Most recently, while driving around town, I’ve noticed a squealing, squeaking kind of noise that continues until I stop the truck.

My brakes seem to be fine, and stop me when I need to. I don’t do much driving these past three years, so the last thing I would suspect would be worn brake pads.

Question: Do wheel cylinders or rotors make these continuous squeaking noises? I would like to be prepared with a little bit of knowledge before I get any bad news. I don’t know if this is something I could wait on, or if this problem will manifest itself with a BIGGER, MORE DANGEROUS problem on the road.

After I hear from a few possible ideas on what this could be, I will take the truck back to the place I purchased the tires and have them look at the drums, while they rotate the tires. Thanks! :icon_bounceblue:
 
There is a metal wear indicator that causes a squealing when the pads wear down enough. A small rock can get stuck in the braking system but it's usually an ear piercing nails on blackboard screeching. Some quick stops in reverse will usually dislodge the rock. Another possibility is u-joints. Block the wheels, trans in neutral, try turning the drive shaft and look for movement between the 'ears' at the ends of the drive shaft-there should be NONE.

Richard
 
Does the noise change when you apply the brakes? If not, probably not the brakes.
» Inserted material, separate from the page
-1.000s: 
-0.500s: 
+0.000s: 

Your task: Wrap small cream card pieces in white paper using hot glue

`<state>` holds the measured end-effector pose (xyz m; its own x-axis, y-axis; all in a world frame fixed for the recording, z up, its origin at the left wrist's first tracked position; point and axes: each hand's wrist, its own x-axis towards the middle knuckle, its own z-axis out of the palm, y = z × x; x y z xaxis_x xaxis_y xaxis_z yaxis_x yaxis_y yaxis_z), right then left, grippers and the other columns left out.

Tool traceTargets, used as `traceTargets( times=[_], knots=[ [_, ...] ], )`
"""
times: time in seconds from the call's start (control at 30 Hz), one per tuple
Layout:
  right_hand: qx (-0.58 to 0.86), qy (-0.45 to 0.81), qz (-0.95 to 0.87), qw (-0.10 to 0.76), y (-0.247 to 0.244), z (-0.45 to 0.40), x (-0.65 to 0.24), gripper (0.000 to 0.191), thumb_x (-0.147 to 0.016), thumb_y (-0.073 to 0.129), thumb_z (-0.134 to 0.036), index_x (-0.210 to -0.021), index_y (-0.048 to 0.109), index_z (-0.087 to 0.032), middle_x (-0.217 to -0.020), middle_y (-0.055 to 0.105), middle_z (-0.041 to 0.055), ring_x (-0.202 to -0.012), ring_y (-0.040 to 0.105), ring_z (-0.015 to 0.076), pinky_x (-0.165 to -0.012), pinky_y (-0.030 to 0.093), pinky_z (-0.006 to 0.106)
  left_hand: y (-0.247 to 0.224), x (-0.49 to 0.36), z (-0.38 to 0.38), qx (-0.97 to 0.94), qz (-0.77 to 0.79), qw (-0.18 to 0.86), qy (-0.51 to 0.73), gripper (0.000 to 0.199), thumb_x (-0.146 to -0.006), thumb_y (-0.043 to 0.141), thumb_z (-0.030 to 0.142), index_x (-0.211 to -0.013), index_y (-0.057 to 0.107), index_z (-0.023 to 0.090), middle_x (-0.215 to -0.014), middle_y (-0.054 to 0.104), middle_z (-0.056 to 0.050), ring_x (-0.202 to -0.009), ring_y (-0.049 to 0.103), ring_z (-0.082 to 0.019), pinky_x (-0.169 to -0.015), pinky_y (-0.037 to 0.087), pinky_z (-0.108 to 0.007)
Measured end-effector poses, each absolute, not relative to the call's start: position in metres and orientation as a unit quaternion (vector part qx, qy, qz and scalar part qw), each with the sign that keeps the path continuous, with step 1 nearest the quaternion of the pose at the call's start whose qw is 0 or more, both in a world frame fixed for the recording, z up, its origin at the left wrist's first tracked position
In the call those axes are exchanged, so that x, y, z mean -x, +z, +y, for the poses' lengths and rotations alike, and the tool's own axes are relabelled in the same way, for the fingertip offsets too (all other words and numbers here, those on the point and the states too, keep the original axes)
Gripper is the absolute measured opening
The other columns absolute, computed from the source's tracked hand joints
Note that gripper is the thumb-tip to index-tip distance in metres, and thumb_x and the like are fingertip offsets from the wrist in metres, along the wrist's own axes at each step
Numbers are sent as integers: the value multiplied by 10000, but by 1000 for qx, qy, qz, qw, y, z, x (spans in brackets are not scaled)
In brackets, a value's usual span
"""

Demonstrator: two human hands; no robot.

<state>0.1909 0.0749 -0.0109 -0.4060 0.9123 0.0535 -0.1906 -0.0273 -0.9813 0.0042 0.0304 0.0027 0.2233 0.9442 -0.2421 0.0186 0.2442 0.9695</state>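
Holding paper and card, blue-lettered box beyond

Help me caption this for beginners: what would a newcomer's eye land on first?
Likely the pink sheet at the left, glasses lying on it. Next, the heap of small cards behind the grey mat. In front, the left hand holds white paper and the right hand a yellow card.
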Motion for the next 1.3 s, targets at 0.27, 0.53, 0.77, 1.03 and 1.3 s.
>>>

It could be some dry wheelbearings if they were improperly packed last time also.
 
I would check the anti rattle clips on disc brakes(if both weren't put on and just one this could be it), depending on rims i would check if they are chipping(happened to friend not to long ago rim alloy was flaking causing loud sound), and driveshaft joints around bearings, and also the exhaust shields there should be two(sometimes welds brake causing loud rattling noises).
Good luck
 
Rubbing, not squwling noises while driving,not braking

Hi Y'all,
Thanks for your replies.
This is a 1986 Ranger with drums,no discs or ABS onboard.

I did call the place I had my brakes done about 6 years ago,and he told me there were no sensors in my rear rotors, and the sound could be the rear brake shoes/pads.

...But after driving around last night, I want to change my symptoms from squealing noises to a rubbing kind of noise. When I slow down or speed up, the corresponding noises seems to go faster or slower with my speed of the tires,if that makes sense. It's kind of like but not too extreme, but remember as a kid, using clothes pins and playing cards and putting them on your bicycle spokes to emulate a Motorcycle? What... NO? OK, well anyway I did (to be cool on my block) well this noise speeds up or slows down with the speed of the truck.

So it seems to be more of a rubbing,and not grinding or squealing noise. I still want to get my tires rotated, so I'll have the guy drive it in the lot and see what he thinks.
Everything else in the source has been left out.